DELHI: The Islamic State of Iraq and Syria, or ISIS, is quite active on social networks. In fact, ISIS supporters are believed to have operated at least 46,000 Twitter accounts between September and December 2014, according to a new study released by the Brookings Institute think tank.
ISIS “has exploited social media, most notoriously Twitter, to send its propaganda and messaging out to the world and to draw in people vulnerable to radicalization,” J.M. Berger and Jonathan Morgan, the study’s authors, wrote in the report. The group is “using social media to attract new recruits and inspire lone actor attacks,” they said.
The whole point of social media is to let people connect with each other to exchange ideas and information. And that makes sites like Facebook, Twitter and YouTube perfect platforms for terrorist organizations looking to spread their reach.

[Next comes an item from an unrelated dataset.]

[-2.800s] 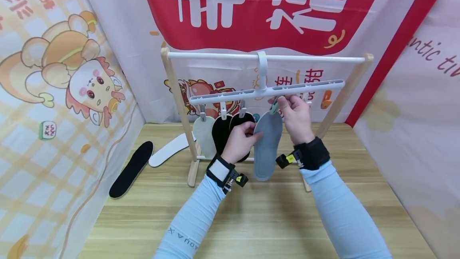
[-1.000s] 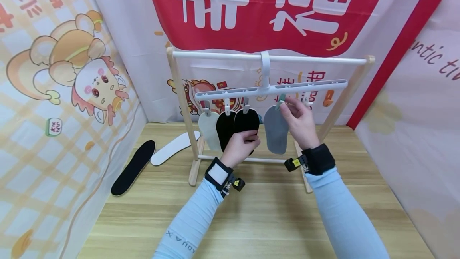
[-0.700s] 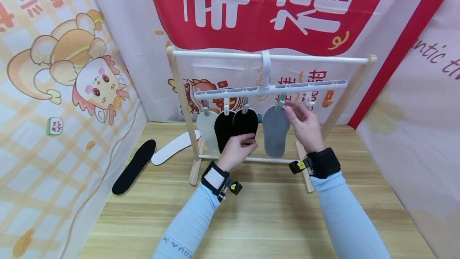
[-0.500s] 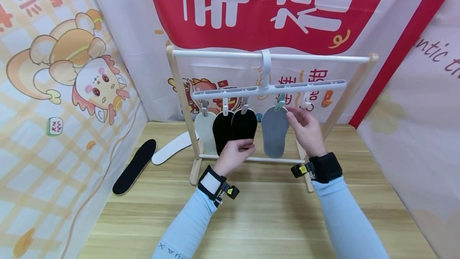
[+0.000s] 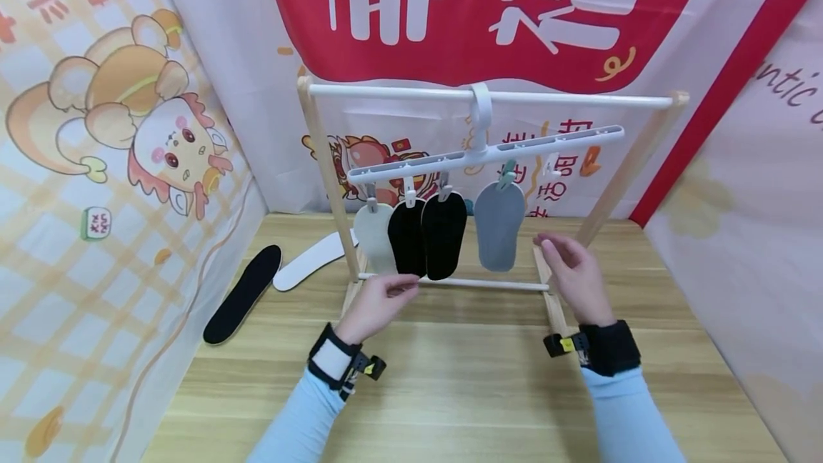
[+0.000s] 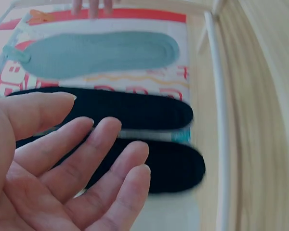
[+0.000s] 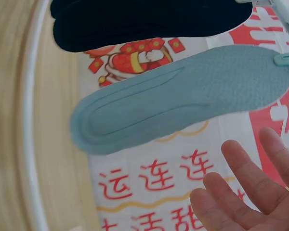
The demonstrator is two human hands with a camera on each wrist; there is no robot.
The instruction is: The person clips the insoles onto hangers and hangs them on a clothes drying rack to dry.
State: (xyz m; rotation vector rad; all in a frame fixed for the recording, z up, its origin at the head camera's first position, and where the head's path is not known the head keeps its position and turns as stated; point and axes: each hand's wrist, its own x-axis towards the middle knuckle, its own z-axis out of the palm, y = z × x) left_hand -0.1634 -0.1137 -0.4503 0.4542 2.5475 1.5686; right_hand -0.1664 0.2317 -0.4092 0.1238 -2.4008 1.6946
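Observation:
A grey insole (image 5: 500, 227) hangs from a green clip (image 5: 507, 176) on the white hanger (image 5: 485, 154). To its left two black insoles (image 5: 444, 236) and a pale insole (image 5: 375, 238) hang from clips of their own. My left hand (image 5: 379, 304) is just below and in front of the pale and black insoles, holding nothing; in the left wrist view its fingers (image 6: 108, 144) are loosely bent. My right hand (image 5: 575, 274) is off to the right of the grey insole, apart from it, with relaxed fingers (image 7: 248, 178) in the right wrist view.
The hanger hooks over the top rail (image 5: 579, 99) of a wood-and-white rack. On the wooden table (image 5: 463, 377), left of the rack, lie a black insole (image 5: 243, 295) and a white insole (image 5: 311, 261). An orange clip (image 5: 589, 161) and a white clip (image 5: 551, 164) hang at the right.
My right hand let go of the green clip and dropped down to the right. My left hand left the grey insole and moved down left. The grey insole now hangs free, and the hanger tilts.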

ISIS is known as one of the world’s most brutal terrorist groups. The group has made headlines over the past few months for recording videos of its members beheading hostages, many of whom were Western journalists and aid workers, and putting those videos on YouTube.

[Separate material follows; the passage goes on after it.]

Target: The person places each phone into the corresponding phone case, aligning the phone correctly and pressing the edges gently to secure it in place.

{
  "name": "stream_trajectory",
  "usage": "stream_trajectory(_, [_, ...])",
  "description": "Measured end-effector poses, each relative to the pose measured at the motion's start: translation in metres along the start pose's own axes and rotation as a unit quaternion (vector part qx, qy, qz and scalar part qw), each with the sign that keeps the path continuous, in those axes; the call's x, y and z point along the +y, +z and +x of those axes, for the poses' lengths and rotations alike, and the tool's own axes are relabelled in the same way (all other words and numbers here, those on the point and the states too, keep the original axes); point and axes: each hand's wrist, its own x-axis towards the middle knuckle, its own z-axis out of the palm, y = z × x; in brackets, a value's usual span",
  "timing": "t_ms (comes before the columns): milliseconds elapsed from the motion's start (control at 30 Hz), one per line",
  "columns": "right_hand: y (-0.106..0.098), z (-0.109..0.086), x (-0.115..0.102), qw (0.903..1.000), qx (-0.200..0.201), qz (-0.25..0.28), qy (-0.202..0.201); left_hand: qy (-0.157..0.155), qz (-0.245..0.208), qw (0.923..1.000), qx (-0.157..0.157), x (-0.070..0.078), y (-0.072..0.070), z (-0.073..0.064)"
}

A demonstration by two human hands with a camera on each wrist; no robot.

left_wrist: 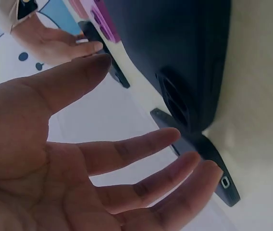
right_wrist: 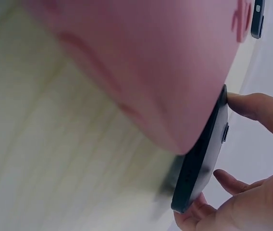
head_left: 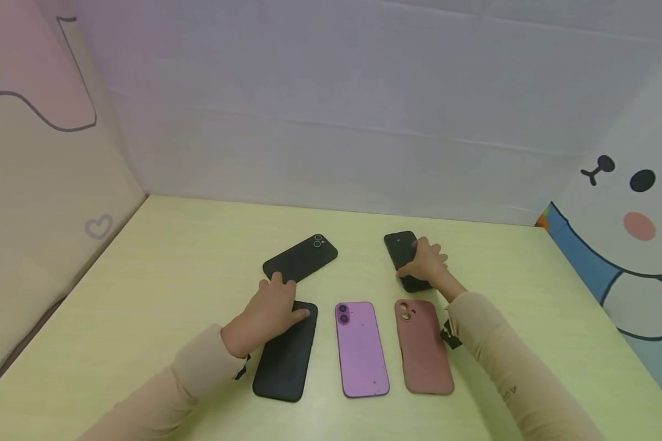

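My right hand grips a black phone at the back right. In the right wrist view, thumb and fingers sit on opposite edges of that phone, which is tilted with a shadow beside it. Over the upper end of a black phone case hovers my left hand. Its fingers are spread and loosely bent in the left wrist view, with nothing between them. Just beyond those fingertips, a second black phone with two camera lenses lies slanted.
Between the arms lie a purple phone and a dusty pink phone case, side by side on the pale yellow table. A white wall rises behind. Printed panels flank the table, a cartoon face on the right one.
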Motion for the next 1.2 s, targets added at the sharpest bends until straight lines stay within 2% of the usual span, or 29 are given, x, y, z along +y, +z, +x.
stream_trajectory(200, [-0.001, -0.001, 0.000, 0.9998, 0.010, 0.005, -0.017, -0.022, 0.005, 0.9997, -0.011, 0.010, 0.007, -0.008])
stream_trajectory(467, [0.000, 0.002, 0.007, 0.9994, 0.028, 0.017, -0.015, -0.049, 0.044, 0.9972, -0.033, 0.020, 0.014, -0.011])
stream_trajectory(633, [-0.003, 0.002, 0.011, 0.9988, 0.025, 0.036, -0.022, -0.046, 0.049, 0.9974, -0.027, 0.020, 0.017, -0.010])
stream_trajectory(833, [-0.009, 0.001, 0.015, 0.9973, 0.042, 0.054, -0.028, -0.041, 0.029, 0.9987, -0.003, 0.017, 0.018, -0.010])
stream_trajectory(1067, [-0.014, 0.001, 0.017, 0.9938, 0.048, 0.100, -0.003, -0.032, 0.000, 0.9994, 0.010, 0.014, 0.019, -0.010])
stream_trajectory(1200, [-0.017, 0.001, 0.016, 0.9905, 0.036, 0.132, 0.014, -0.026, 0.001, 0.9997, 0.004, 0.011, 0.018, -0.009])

For its report, Brookings wanted to get to the bottom of how ISIS used Twitter and just how far it was able to cast its net on the social network. Besides pinpointing 46,000 Twitter accounts associated with ISIS supporters, the think tank was also able to locate where many of those accounts originated, including Syria, Iraq, Saudi Arabia, United States and Egypt. While the majority of the accounts used Arabic as their primary language, one in five of the accounts designated English as their main language.

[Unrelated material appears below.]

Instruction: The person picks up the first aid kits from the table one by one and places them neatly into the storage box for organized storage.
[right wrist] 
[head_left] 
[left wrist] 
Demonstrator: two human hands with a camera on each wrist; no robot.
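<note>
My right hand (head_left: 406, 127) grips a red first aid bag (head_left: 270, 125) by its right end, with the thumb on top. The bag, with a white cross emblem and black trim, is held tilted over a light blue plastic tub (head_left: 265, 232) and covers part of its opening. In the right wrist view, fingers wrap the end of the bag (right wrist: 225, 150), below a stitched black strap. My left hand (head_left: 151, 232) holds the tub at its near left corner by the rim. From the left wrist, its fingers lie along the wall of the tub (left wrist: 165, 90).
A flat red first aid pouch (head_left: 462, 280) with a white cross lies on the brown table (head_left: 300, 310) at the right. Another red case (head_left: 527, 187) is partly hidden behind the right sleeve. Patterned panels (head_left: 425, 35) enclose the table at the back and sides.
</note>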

These accounts identified by Brookings had an average of roughly 1,000 followers each, which is more than the typical Twitter user. The accounts also fired off more than 50 messages per day, making them more active than the usual Twitter account. The most popular accounts tended to be the most active.
“Much of ISIS’s social media success can be attributed to a relatively small group of hyperactive users, numbering between 500 and 2,000 accounts, which tweet in concentrated bursts of high volume,” Berger and Morgan wrote.